• [What you are asked to do]:
In the entries below, find the lines that contain the word "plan" and copy them.

[Stored records]
......

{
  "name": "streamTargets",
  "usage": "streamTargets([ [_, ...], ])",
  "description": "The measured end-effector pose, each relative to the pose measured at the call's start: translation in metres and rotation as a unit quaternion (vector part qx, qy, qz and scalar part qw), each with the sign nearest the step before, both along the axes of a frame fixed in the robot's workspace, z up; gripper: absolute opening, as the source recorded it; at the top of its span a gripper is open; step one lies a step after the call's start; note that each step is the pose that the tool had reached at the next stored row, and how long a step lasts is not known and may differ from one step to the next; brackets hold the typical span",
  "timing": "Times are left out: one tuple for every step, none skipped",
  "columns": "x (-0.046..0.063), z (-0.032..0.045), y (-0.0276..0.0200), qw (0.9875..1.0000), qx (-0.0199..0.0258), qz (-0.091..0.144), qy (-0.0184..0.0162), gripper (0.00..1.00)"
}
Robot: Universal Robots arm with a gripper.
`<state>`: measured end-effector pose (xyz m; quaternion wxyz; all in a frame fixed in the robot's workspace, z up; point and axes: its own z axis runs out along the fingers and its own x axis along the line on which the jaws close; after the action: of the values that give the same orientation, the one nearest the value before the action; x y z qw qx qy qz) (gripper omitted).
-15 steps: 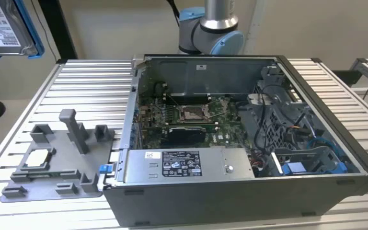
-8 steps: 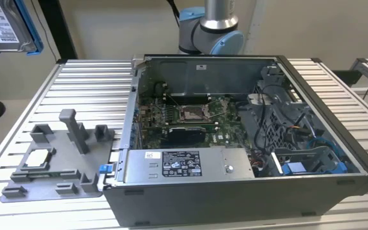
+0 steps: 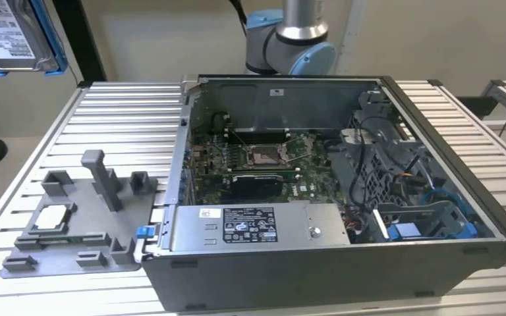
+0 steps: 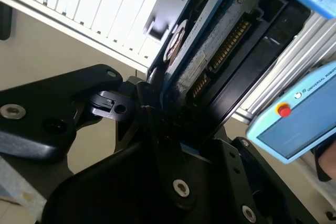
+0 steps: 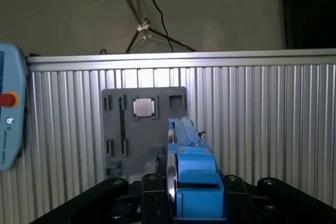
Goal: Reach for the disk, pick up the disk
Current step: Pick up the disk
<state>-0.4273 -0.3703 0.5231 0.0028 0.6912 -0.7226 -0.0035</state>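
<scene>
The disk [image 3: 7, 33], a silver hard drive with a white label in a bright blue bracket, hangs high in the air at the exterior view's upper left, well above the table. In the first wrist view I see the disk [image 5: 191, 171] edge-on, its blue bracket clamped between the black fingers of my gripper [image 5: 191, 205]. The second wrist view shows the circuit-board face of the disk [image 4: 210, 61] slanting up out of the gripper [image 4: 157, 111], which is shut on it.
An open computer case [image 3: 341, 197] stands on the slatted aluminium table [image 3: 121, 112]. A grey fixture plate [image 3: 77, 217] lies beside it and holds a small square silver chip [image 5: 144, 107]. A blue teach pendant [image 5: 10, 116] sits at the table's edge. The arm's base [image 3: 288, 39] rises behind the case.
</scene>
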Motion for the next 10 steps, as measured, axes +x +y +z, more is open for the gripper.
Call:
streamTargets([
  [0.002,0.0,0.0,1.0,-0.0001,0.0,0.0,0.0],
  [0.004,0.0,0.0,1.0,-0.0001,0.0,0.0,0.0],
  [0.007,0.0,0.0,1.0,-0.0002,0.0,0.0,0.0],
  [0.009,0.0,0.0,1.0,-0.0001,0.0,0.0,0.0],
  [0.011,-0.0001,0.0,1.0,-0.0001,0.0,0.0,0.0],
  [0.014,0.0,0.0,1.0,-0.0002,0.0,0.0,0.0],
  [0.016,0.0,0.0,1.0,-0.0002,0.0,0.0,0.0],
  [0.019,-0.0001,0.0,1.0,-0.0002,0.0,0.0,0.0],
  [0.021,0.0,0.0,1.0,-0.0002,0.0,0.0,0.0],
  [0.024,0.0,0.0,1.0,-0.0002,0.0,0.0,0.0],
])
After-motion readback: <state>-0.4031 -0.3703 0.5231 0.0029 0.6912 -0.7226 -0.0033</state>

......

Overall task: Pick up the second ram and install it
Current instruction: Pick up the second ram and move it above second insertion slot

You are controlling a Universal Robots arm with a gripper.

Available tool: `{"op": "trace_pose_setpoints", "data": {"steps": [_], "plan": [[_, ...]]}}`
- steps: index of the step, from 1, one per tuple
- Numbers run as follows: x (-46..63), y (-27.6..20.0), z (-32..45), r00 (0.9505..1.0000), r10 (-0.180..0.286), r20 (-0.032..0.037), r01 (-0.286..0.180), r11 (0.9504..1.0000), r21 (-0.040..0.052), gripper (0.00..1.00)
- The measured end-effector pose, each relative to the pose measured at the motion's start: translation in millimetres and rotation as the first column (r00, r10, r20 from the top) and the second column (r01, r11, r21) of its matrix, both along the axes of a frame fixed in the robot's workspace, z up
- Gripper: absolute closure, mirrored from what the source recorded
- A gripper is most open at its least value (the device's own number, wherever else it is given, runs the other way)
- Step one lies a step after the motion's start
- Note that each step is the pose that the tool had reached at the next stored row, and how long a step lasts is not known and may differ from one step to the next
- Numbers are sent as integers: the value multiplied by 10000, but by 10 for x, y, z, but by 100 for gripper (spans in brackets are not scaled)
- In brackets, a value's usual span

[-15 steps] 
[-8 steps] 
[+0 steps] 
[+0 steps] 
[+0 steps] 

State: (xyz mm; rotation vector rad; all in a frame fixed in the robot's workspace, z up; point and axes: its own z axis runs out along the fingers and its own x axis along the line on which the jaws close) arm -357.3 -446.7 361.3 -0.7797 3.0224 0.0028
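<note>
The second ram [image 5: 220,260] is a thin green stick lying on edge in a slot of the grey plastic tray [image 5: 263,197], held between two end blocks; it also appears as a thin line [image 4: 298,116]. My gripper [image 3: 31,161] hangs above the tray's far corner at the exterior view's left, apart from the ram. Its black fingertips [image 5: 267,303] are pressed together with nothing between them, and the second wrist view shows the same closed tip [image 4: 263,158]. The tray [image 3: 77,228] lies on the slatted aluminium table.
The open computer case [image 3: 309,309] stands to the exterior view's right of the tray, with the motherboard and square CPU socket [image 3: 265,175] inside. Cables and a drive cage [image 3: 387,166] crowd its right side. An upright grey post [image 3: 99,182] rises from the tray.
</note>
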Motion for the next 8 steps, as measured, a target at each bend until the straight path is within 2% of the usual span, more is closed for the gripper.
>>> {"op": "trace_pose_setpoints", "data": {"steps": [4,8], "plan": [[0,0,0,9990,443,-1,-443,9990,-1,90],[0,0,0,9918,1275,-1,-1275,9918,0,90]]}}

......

• [Solution to this exercise]:
Available tool: `{"op": "trace_pose_setpoints", "data": {"steps": [_], "plan": [[_, ...]]}}`
>>> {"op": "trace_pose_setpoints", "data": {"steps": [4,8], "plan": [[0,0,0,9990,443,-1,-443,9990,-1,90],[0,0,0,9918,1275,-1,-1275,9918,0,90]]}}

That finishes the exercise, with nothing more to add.